Für das nächste Jahr plant das Sozialunternehmen schon ein neues Projekt und hofft weiterhin auf rege Unterstützung aus der Region. „Die vergangenen Veranstaltungen haben gezeigt, dass solche Vorhaben nicht nur für die Integration der Geflüchteten wichtig sind, sondern auch die Dorfgemeinschaft stärken“, sagt Sebastian Zoepp rückblickend.

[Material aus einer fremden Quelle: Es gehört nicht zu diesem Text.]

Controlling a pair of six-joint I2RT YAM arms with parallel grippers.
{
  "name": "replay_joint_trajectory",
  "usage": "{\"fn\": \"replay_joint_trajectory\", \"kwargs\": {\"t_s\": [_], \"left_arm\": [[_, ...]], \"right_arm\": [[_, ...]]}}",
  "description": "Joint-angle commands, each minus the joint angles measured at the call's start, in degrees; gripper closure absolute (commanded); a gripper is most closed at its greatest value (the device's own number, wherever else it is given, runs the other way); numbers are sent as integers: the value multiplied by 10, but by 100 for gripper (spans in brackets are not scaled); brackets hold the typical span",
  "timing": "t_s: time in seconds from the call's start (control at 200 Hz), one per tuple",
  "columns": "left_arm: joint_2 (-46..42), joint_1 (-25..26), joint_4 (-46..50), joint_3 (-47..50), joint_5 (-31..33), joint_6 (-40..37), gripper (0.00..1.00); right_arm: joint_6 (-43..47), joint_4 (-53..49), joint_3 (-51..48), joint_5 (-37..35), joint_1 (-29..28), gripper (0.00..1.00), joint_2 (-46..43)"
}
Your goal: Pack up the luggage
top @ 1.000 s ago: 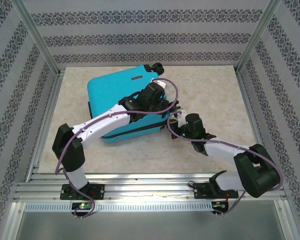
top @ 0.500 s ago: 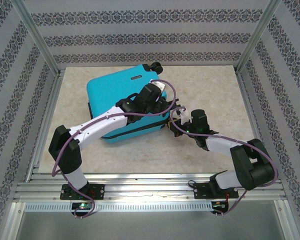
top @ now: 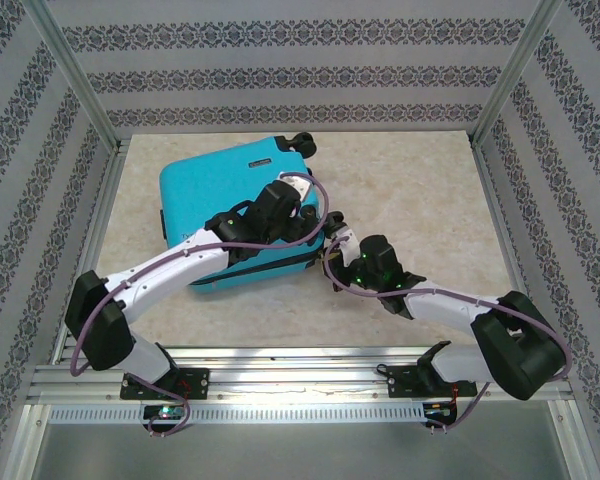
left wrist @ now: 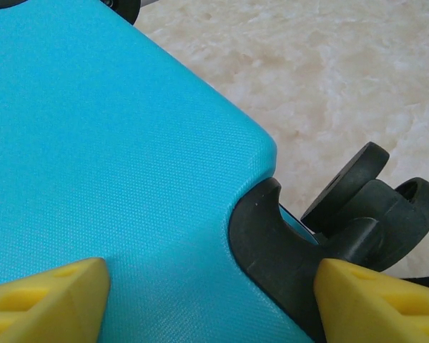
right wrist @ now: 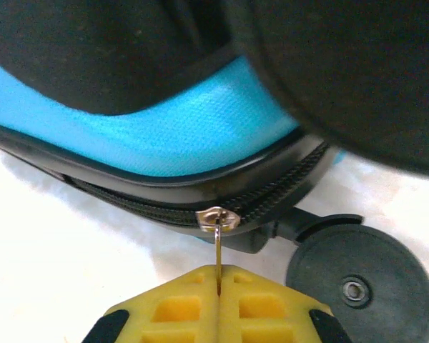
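Observation:
The luggage (top: 210, 190) is a turquoise hard-shell suitcase lying flat and closed on the table, wheels toward the back right. My left gripper (top: 300, 195) is over its near right corner, open. In the left wrist view the yellow fingertips (left wrist: 64, 286) straddle the shell (left wrist: 114, 143) and the black wheel mount (left wrist: 272, 243), and nothing is pinched in the left gripper (left wrist: 211, 275). My right gripper (top: 332, 258) is at the suitcase's front right edge. There the right gripper (right wrist: 219, 275) is shut on the thin metal zipper pull (right wrist: 219, 246), which hangs from the slider (right wrist: 217, 216) on the black zipper.
A black wheel (right wrist: 361, 282) stands just right of the right gripper's fingers. Another wheel (left wrist: 357, 179) sticks out beyond the corner under the left gripper. Beige tabletop (top: 420, 190) lies to the right of the suitcase, with patterned walls and metal posts around it.
The suitcase has slid and turned toward the left. My left arm has moved left with it, and my right gripper has followed leftward along the front edge, still holding the zipper pull.

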State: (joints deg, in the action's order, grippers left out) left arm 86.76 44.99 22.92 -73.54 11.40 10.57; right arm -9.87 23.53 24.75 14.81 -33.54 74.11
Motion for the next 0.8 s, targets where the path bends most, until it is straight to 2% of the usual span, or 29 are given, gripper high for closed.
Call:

Nach den Plätzchen kommen zum Abschluss noch ein paar „ordentliche Sachen“ in den Ofen, wie die (wenigen) Männer betonen. Flammkuchenteige wurden belegt und nacheinander von Matthias Hantscher in den Backofen geschoben. Gemeinsam ließ man es sich dann schmecken. Anna Diadik bedankte sich anschließend im Namen aller bei Sebastian Zoepp für seine Arbeit und lobt das schöne Dorf, die netten und hilfsbereiten Menschen und erklärt, dass Raddusch auf Ukrainisch so viel wie Freude bedeutet – alles Gründe, im nächsten Jahr wiederzukommen und neue Projekte anzugehen.